**Task description:** Report each line of the data below in which "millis" appears.

**Collected material:**
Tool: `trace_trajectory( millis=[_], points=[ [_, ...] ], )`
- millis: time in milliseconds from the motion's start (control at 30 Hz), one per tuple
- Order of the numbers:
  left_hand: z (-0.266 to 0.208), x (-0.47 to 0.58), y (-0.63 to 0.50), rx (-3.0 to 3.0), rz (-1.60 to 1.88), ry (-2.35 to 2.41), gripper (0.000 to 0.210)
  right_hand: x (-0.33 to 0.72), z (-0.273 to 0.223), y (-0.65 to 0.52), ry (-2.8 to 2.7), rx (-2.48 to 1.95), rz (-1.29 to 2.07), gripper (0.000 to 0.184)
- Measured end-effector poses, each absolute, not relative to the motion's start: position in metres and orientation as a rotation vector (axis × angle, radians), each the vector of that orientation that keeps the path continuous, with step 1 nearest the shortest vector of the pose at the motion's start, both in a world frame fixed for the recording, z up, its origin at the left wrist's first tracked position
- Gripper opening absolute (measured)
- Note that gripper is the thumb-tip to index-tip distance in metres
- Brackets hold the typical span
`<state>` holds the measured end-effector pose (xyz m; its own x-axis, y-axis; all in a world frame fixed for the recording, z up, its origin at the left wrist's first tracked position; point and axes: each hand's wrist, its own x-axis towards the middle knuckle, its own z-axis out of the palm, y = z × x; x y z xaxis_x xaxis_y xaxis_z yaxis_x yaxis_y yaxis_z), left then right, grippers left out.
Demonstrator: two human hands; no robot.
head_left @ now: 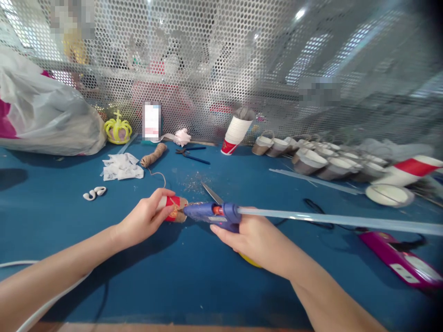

**Response area:**
Tool: `trace_trajectory( millis=[_], points=[ [_, ...] ], )`
- millis: time in milliseconds from the motion's start (control at 30 Hz), one per tuple

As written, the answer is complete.